The principle and effect of the technical scheme are as follows: the set dividing cancer area labeling submodule comprises: the digital pathological section set dividing unit is used for dividing digital sets of digital pathological sections of lung tissues and dividing a training set and an internal test set; the set division mode selection unit, the training set and the internal test set division mode include: dividing the training set into 316 training sets and 203 internal test sets; the cancer region pixel labeling unit is used for labeling the cancer region of the digital pathological section of the lung tissue with canceration in the training set at a pixel level through a labeling tool; the model training set and the internal test set can be divided in a richer way; carrying out pixel-level labeling on a cancer area of the digital pathological section through a labeling tool; more efficient and accurate pixel-level labeling of training data can be performed.

In one embodiment, the lung cancer area identification model submodule includes:

the second-class semantic segmentation model unit is used for establishing a deep Lab v3 second-class semantic segmentation model based on ResNet-50;

the pixel-level model identification unit is used for carrying out pixel-level identification on the cancer area and the non-cancer area through the two-classification semantic segmentation model;

and the cancer area pixel level identification model unit establishes a lung cancer area pixel level identification model through the pixel level identification of the cancer area and the non-cancer area, and performs the pixel level identification of the cancer area and the non-cancer area.

The principle and effect of the technical scheme are as follows: the lung cancer area identification model submodule comprises: the second-class semantic segmentation model unit is used for establishing a deep Lab v3 second-class semantic segmentation model based on ResNet-50; the pixel-level model identification unit is used for carrying out pixel-level identification on the cancer area and the non-cancer area through the two-classification semantic segmentation model; the cancer area pixel level identification model unit establishes a lung cancer area pixel level identification model through the pixel level identification of the cancer area and the non-cancer area, and carries out the pixel level identification of the cancer area and the non-cancer area; the two-classification semantic segmentation model can be used for carrying out pixel-level identification of cancer areas and non-cancer areas, so that the identification of the cancer areas is more precise and fine.

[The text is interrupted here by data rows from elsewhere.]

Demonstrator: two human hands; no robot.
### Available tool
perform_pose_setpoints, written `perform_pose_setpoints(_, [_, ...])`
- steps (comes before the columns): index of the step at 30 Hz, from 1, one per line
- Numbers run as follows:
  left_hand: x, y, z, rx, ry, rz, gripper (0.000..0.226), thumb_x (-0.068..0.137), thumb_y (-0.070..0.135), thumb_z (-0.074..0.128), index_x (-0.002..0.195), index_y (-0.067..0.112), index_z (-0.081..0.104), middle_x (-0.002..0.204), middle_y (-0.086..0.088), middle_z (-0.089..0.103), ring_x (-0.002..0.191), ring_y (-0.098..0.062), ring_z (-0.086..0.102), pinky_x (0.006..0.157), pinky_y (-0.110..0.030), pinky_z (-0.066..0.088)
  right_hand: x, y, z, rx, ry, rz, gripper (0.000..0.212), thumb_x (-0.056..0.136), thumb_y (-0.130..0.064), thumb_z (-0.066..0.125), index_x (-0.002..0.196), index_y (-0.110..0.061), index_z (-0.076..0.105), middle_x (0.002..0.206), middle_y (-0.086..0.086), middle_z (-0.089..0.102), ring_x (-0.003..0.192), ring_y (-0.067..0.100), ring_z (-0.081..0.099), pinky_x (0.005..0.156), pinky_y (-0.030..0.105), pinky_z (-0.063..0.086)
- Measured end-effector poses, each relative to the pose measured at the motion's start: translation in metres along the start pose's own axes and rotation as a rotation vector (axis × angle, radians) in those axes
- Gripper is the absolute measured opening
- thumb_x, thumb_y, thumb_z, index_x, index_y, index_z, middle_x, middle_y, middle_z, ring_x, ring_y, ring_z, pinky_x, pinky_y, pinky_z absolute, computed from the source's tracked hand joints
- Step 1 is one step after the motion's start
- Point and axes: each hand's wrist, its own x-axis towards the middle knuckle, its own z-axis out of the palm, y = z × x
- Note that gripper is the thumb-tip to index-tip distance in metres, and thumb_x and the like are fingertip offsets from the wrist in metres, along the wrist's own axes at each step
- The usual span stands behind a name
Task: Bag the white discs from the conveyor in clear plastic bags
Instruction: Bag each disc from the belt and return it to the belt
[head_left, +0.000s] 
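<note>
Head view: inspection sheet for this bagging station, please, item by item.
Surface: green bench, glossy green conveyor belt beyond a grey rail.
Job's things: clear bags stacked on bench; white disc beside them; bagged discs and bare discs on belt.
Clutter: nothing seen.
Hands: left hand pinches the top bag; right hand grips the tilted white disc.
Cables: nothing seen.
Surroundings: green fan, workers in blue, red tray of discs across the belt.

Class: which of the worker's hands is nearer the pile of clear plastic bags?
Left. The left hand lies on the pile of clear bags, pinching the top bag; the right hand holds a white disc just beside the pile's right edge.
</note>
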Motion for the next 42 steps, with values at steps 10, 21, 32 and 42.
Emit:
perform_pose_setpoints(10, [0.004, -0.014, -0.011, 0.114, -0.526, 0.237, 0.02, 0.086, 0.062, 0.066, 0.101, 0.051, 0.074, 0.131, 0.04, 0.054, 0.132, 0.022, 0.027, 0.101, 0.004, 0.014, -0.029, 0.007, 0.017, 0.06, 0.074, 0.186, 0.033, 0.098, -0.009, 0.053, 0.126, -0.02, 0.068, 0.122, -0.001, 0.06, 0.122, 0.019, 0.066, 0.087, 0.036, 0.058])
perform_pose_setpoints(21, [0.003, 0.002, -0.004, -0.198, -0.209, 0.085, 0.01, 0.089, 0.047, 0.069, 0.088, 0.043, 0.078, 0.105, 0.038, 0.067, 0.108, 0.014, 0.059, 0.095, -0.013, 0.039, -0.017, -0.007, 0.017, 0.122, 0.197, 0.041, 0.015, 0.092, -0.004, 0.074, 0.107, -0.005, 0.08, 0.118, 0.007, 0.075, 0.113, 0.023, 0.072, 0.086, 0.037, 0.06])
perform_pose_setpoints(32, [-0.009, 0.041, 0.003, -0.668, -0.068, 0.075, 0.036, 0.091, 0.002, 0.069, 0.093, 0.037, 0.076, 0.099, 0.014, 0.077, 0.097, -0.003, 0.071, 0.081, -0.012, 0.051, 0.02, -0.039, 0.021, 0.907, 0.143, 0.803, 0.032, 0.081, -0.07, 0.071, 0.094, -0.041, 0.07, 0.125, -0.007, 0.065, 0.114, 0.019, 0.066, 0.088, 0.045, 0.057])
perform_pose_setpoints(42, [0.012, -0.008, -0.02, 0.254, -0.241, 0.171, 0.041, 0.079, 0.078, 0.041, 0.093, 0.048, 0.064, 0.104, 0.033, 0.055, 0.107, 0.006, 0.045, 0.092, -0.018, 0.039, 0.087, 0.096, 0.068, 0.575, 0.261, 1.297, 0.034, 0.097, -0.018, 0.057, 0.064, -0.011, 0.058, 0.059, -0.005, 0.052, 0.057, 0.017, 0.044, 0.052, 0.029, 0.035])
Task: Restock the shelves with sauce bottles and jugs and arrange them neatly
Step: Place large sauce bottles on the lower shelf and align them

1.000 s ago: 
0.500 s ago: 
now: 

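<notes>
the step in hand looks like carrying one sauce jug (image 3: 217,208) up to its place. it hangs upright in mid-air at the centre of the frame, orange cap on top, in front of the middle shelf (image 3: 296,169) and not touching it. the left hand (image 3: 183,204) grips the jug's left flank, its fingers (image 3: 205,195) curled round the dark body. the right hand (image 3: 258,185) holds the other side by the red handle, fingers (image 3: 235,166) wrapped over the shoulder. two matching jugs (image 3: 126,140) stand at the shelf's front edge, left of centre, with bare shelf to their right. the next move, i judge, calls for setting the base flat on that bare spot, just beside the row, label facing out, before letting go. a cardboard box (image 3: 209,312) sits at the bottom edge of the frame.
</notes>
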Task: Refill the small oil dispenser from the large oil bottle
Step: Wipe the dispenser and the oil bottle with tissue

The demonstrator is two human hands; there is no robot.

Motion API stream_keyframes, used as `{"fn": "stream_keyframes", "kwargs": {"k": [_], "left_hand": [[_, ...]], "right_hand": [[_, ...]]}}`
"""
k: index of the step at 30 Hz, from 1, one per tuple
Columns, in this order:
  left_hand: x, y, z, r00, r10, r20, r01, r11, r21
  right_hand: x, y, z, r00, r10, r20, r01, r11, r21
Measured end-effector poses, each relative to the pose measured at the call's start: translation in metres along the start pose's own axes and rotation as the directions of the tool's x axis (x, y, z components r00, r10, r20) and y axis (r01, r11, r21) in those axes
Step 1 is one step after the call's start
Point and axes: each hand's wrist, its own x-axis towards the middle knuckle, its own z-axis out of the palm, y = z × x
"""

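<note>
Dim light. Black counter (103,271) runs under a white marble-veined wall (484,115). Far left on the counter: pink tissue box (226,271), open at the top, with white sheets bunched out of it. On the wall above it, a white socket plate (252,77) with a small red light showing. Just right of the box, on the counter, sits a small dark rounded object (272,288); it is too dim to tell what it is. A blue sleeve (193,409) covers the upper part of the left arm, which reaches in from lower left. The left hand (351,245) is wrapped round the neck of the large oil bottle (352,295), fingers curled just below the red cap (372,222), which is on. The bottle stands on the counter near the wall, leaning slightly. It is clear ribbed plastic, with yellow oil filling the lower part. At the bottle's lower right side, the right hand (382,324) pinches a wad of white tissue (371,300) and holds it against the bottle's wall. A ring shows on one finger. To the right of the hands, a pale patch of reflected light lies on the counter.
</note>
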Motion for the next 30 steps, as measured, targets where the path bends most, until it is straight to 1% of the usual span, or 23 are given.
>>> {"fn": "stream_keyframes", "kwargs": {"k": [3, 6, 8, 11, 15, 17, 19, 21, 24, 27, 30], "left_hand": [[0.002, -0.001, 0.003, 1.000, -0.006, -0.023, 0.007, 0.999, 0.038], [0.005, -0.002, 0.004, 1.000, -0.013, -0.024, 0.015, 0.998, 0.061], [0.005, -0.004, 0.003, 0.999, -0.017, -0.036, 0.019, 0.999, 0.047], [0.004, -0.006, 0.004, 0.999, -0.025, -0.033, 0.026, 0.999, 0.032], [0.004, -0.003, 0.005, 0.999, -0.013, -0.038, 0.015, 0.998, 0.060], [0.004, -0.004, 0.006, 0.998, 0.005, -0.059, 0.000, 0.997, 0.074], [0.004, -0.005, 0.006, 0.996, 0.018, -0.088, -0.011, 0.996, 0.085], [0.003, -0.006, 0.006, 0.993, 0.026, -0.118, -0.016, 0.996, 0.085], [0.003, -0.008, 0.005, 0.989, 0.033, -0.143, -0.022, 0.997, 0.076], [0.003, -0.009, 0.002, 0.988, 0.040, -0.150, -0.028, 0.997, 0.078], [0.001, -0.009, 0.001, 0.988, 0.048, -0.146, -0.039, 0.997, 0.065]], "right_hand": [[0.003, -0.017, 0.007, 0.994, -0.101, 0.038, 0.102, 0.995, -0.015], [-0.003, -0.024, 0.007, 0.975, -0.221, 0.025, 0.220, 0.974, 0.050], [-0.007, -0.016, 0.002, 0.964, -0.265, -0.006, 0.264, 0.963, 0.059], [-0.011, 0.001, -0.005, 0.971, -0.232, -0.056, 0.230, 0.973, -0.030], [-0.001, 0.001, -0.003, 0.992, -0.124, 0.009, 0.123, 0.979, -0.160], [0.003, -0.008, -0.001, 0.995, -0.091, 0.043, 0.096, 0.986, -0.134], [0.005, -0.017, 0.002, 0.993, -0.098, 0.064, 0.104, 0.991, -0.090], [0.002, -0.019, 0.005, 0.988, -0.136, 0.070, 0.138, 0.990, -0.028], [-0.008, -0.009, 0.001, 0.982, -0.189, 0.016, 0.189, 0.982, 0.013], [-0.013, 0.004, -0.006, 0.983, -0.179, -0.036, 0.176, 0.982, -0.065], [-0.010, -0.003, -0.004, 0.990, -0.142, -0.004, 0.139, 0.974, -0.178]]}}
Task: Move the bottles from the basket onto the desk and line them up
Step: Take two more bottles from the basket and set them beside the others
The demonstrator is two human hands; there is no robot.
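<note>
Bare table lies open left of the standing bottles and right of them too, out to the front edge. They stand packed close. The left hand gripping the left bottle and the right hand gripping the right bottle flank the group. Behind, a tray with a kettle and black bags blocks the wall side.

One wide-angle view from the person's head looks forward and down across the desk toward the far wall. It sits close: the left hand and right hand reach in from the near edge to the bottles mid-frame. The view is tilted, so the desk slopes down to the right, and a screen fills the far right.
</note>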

In one embodiment, the training device process parameter submodule includes:

the training equipment process setting unit is used for setting deep learning model training equipment and training process parameters; the deep learning model training apparatus includes: a multiple GPU server and ADAM optimizer; the training process parameters include: training learning rate, batch size and number of rounds of training;

a diagnostic process data enhancement unit for performing data enhancement of a lung tissue pathological diagnostic process by random rotation and mirroring; data enhancement of lung histopathological diagnostic procedures by random rotation and mirroring includes: applying a random scale of 1.0x to 1.5x to the training data to make the model tolerant to small variations in the scaling ratio of the various digital scanning devices; and applying random Gaussian and dynamic blurring to the training image, and carrying out random disturbance on a brightness interval, a contrast interval, a tone interval and a saturation interval of the image to enhance the compatibility of the model to different dyeing configurations.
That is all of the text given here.